Lembremos a Oração pela Paz, pronunciada por dom Helder Câmara, na Missa dos Quilombos celebrada na Praça do Carmo, Recife, em 22 de novembro de 1981, no mesmo lugar onde foi exibida a cabeça do líder negro Zumbi dos Palmares. Depois de dizer que em vez de armas, o mundo precisa fabricar é paz, dom Helder descreve os requisitos para que reine a paz: “…Basta de injustiças, de uns sem saber o que fazer com tanta terra e milhões sem um palmo de terra onde morar. Basta de uns tendo de vomitar pra poder comer mais e 50 milhões morrendo de fome num ano só. Basta de uns com empresas se derramando pelo Mundo todo e milhões sem um canto onde ganhar o pão de cada dia. Mariama, Nossa Senhora, Mãe querida, Nem precisa ir tão longe como no teu hino. Nem precisa que os ricos saiam de mãos fazias e os pobres de mãos cheias. Nem pobre nem rico. Nada de escravo de hoje ser senhor de escravos amanhã. Basta de escravos. Um mundo sem senhor e sem escravos. Um mundo de irmãos. De irmãos não só de nome e de mentira. De irmãos de verdade” .

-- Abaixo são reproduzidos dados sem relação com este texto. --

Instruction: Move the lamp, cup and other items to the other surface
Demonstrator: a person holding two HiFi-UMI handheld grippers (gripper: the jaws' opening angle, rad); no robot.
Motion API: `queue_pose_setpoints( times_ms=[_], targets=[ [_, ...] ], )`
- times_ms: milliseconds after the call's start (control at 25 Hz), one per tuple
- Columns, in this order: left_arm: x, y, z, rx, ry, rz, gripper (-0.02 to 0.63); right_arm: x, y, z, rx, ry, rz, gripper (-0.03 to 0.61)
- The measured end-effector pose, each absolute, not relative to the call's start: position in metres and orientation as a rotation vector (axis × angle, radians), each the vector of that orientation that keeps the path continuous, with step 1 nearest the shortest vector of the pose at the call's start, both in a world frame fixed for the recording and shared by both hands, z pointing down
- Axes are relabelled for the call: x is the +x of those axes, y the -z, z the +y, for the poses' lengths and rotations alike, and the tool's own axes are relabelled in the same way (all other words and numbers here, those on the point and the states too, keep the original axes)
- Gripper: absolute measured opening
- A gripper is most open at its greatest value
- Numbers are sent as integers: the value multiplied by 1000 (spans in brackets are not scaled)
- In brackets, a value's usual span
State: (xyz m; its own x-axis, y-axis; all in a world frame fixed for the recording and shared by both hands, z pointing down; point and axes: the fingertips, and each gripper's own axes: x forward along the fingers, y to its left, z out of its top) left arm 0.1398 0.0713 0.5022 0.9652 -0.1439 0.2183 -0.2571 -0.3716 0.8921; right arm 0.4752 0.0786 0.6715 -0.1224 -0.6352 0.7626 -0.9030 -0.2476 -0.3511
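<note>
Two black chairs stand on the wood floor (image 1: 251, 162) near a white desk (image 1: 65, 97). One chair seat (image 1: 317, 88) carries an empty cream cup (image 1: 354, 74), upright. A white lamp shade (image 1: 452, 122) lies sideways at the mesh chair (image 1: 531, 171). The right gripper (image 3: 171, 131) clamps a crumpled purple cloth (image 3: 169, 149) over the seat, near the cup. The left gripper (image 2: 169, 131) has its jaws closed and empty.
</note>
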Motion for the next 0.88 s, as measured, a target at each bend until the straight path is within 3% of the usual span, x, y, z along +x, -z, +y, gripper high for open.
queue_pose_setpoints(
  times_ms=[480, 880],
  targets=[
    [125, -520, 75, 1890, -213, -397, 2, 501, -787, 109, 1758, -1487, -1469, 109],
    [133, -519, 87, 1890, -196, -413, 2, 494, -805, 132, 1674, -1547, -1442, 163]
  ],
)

Pois, celebrar o nascimento de Cristo, para os verdadeiros cristãos é trilhar o caminho em vista desse mundo novo de que fala dom Helder. Repetindo, a pergunta de Lennon, o que temos feito para romper com este sistema decadente que, enquanto mais agoniza mais massacra povos e nações, e caminhar para um mundo sem explorados nem exploradores, sem pobres nem ricos, um mundo de irmãos, de partilha, onde cada um contribua conforme às suas capacidades e receba segundo as suas necessidades? Dependendo da resposta, você estará crucificando Jesus Cristo mais uma vez ou então deixando-o muito feliz com a comemoração do seu aniversário. Ele nem vai se importar se a data não está correta…“
Então, Bom Natal, Ano Novo também, e que seja feliz quem souber o que é o Bem!” (John Lennon).